Dataset records

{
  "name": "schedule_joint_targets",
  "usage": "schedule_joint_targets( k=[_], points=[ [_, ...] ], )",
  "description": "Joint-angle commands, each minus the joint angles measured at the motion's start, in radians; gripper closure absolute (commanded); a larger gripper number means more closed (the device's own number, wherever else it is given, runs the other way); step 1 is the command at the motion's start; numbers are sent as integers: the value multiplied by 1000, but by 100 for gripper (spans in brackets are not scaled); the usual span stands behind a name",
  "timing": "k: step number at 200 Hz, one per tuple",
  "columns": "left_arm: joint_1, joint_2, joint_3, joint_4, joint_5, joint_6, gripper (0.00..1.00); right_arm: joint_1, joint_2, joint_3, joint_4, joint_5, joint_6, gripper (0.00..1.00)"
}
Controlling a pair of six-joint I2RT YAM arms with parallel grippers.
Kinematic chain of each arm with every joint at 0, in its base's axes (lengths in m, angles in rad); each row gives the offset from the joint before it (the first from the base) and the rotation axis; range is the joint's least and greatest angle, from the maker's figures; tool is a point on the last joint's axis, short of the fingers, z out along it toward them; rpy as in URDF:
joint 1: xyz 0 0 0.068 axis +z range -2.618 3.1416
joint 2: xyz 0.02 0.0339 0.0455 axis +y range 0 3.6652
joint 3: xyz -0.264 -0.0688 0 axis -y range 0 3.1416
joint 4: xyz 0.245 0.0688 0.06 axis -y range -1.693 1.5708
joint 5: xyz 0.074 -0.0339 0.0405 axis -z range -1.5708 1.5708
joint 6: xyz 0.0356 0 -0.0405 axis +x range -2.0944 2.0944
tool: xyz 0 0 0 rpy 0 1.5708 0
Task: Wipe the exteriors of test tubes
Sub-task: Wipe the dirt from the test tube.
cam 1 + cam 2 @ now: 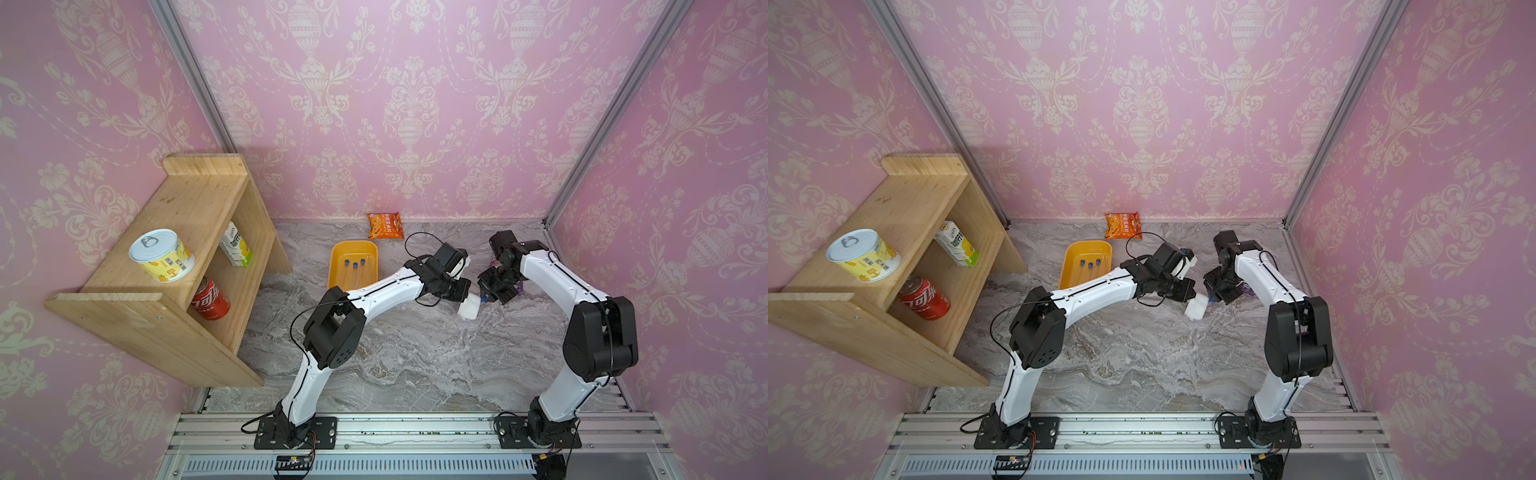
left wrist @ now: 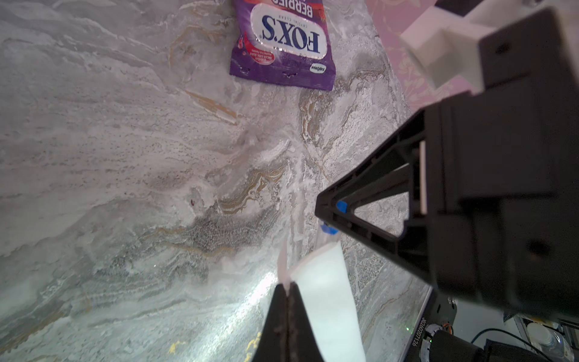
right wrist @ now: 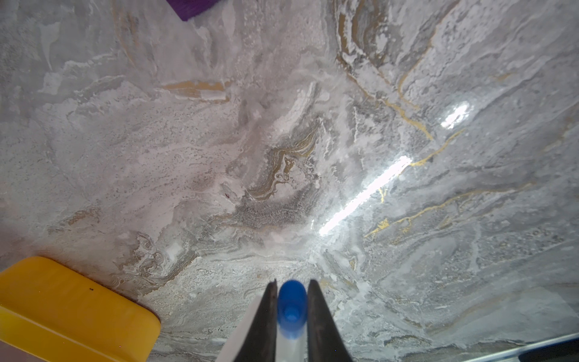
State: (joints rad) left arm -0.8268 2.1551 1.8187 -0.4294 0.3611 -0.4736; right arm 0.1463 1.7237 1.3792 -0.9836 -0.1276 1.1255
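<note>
You see three clear blue-capped test tubes (image 1: 354,269) in one yellow tray (image 1: 353,246), a fourth tube (image 3: 291,308) clamped in right gripper (image 3: 293,283), left gripper (image 2: 286,286) pinching one white wipe (image 2: 327,297).

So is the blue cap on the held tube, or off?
On. The right wrist view shows the blue cap capping the clear test tube clamped in the right gripper.

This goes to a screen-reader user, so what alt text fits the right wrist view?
The right gripper is shut on a blue-capped test tube, close up above a grey marble tabletop. A white wipe shows beside one finger, and a corner of a yellow tray rests on it.
</note>
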Motion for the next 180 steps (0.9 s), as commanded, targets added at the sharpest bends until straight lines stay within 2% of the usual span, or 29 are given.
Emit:
schedule_joint_targets(
  k=[1,96,114,180],
  points=[
    [2,17,37,-31,23,-7,100,-4,-47,-5,-31,-1,3,90],
    [3,-150,-193,-18,7,18,100,-5,-27,9,-25,-7,3,90],
    [6,-135,-174,-25,8,18,100,-5,-22,11,-22,-12,2,90],
    [7,8,33,-69,19,27,100,-7,-42,-2,-27,-14,-3,90]
  ],
)
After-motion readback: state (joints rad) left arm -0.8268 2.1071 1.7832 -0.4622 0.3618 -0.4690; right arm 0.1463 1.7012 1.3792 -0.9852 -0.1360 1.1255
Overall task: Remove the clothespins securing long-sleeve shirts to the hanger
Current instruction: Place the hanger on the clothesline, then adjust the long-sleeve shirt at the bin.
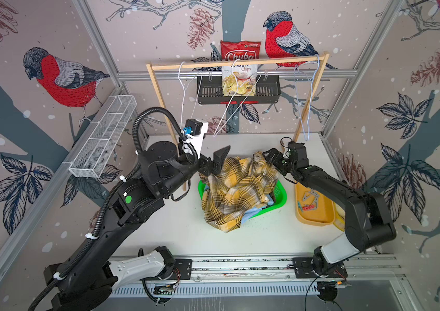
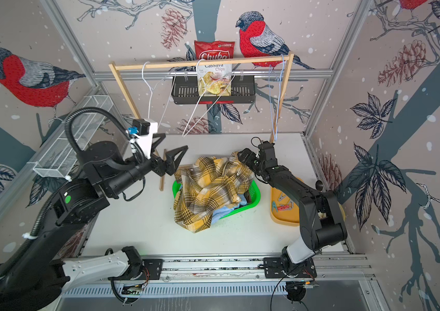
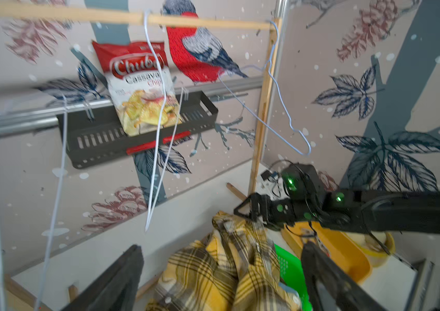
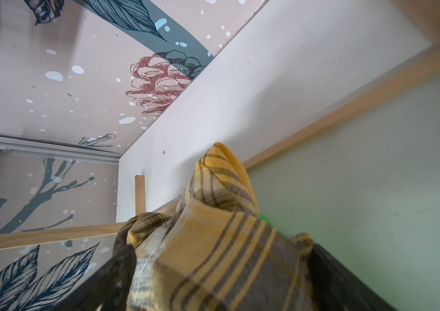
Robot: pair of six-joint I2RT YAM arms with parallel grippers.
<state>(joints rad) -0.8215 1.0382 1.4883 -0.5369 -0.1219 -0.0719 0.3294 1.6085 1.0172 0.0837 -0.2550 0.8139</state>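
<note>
**shirts heaped in basket, pins in tray, both jaws wide**

1. the clothespins [image 1: 307, 196] lie loose in a smooth yellow tray [image 1: 318, 218]. the tray stands just beside the green basket [image 1: 282, 199], on the right arm's side. they are small plastic spring clips: several greyish, one red [image 1: 309, 207] and one light blue [image 1: 300, 206].

2. the mustard plaid shirt [image 1: 240, 188] is crumpled in soft folds over the green basket. it spills over the rim nearest the arm bases onto the white table [image 1: 159, 220]. a light blue shirt [image 2: 223, 214] shows from under it at that same rim. the basket is bright plastic with a perforated wall.

3. the right gripper [image 1: 268, 156] sits at the basket's far rim, on a raised peak of the plaid cloth. its jaws are spread wide with a fold lying between the fingers [image 4: 118, 272]. whether they press the fold cannot be told.

4. the left gripper [image 2: 175, 142] hangs just off the basket on the left arm's side, jaws wide and clear of the cloth.

5. behind and above the basket, a square wooden rail [image 1: 240, 62] carries three thin wire hangers [image 1: 236, 88], two white and one pale blue.

6. beyond the rail, a black slotted shelf [image 1: 267, 94] holds a chips bag [image 1: 239, 70], red over white. it reads "chuba cassava chips".

7. a white mesh basket [image 1: 103, 142] is fixed to the wall on the left arm's side.
</note>
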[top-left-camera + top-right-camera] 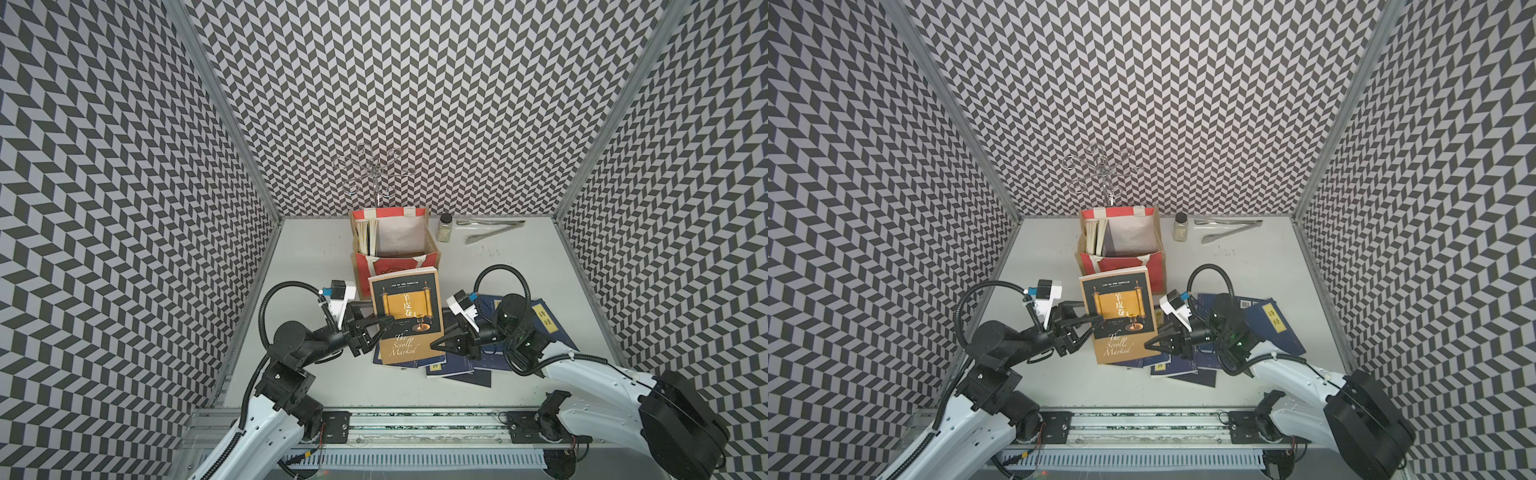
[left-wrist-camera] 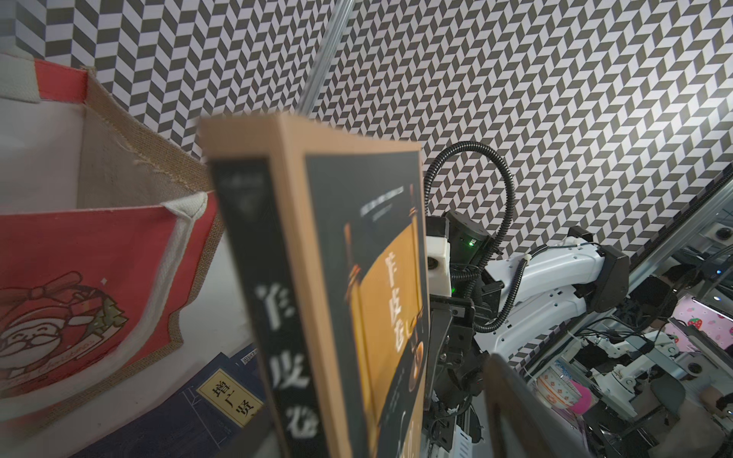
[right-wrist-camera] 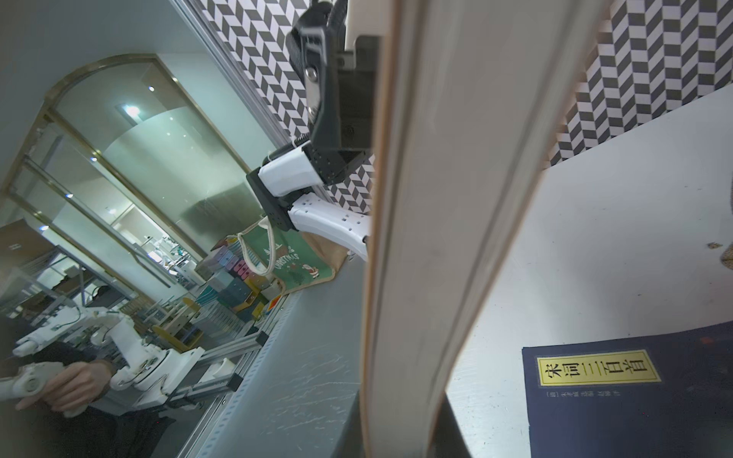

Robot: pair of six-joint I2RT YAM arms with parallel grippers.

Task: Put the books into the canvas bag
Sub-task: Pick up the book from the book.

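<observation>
The black-and-gold book "The Scroll Marked" [image 1: 405,316] [image 1: 1119,316] is held up, tilted, above the table in front of the canvas bag [image 1: 390,266] [image 1: 1121,262]. My right gripper [image 1: 433,345] [image 3: 400,428] is shut on its page edge [image 3: 436,238]. My left gripper [image 1: 384,330] [image 2: 373,416] stands open around the spine [image 2: 277,317], with its fingers off the covers. Several navy books [image 1: 457,370] [image 3: 626,396] lie scattered under and to the right of the raised book. The bag stands open, with a few books [image 1: 365,237] upright against its left wall.
A small jar [image 1: 445,226] and metal tongs [image 1: 490,230] lie at the back right. A wire rack [image 1: 374,170] stands behind the bag. Patterned walls close in three sides, and a rail [image 1: 415,432] runs along the front.
</observation>
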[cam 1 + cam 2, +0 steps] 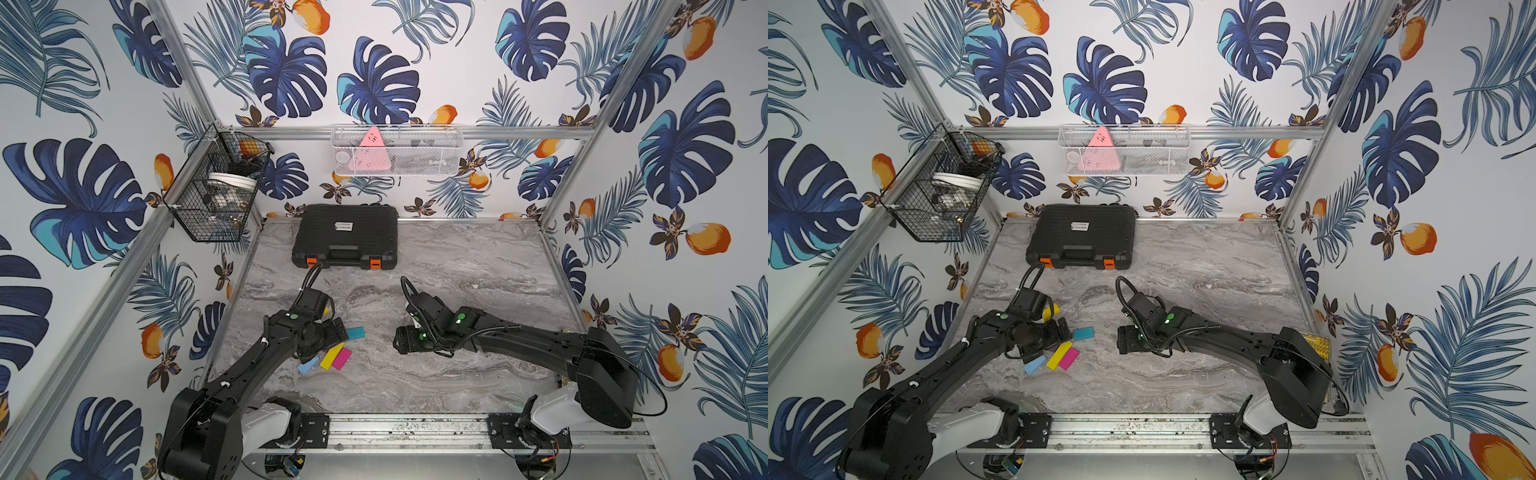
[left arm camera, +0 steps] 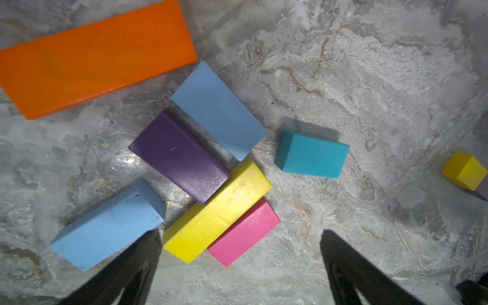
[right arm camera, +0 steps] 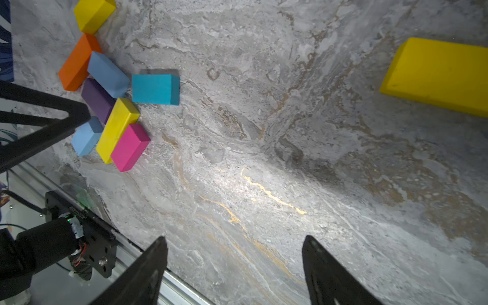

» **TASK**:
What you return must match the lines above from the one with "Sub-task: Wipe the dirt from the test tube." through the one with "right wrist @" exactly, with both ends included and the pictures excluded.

» **REPLY**:
Sub-task: Wipe the dirt from the test tube.
cam 1 + cam 2 @ now: 
left wrist @ now: 
right wrist @ now: 

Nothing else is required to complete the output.